Embodiments of the interferometric system can be configured to implement any of the methods, or have any of the features, corresponding to those described with reference to the aforementioned aspect of the invention.
Embodiments of the invention can include one or more of the following advantages. Embodiments of the invention can enable the use of bare single-mode laser diodes in phase-shifting interferometry applications. The overall economy of manufacture of interferometric devices can be improved by using inexpensive light sources, with little or no additional hardware. The wavelength of a light source used in wavelength-tuning PSI can be tuned via current tuning. Interferometric systems can acquire useful data in the presence of mode-instabilities in their light source.

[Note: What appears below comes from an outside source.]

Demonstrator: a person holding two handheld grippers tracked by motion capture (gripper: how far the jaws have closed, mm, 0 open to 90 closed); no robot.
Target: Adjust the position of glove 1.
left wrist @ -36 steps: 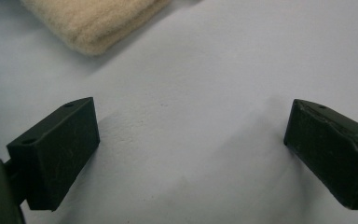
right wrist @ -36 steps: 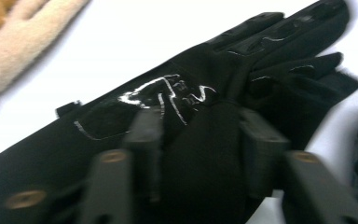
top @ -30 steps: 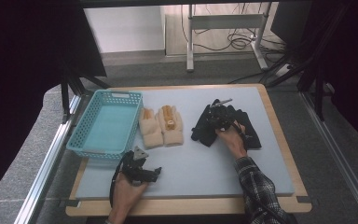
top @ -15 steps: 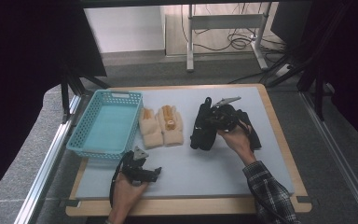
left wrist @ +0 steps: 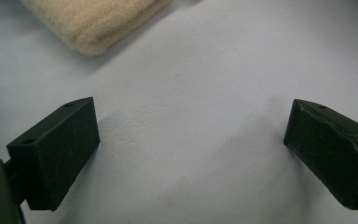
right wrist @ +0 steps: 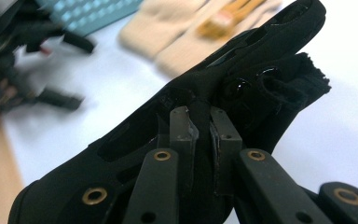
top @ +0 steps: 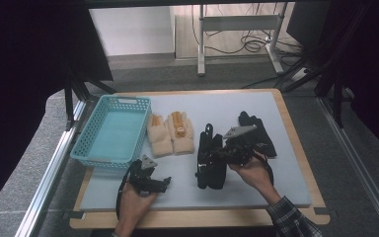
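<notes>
My right gripper (top: 218, 154) is shut on a black glove (top: 208, 170), which hangs lengthwise just above the mat, right of centre. In the right gripper view the two pads (right wrist: 184, 128) pinch the black glove (right wrist: 251, 70) at its edge. A second black glove (top: 257, 132) lies flat behind my right hand. A pair of cream gloves (top: 171, 133) with orange-brown patches lies beside the teal basket (top: 81, 148). My left gripper (top: 153, 181) rests near the front edge, open, its jaws wide apart over bare mat (left wrist: 191, 93), with a cream glove (left wrist: 93, 23) just beyond.
The pale blue mat (top: 276, 187) sits on a wooden board (top: 296, 217). The basket (right wrist: 93, 11) and cream gloves (right wrist: 186, 32) lie ahead of the right gripper; the left gripper (right wrist: 23, 60) is blurred at left. Metal rails flank the table.
My right gripper has carried the black glove leftward and slightly up, away from the second black glove, toward the middle of the mat. The left gripper has stayed put.
</notes>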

Moreover, in some embodiments, if only one mode-hop occurs during any data acquisition, a measurement is produced every time a user initiates a measurement sequence. Interferometric systems can detect when mode instabilities occur, and can automatically correct for their occurrence. Furthermore, interferometric systems can reduce random errors during surface profiling due to averaging.
Unless otherwise defined, all technical and scientific terms used herein have the same meaning as commonly understood by one of ordinary skill in the art to which this invention belongs. All publications, patent applications, patents, and other references mentioned herein are incorporated by reference in their entirety. In case of conflict, the present specification, including definitions, will control. In addition, the apparatus, methods, and examples are illustrative only and not intended to be limiting.
Additional features, objects, and advantages of the invention will be apparent from the following detailed description and drawings, and from the claims.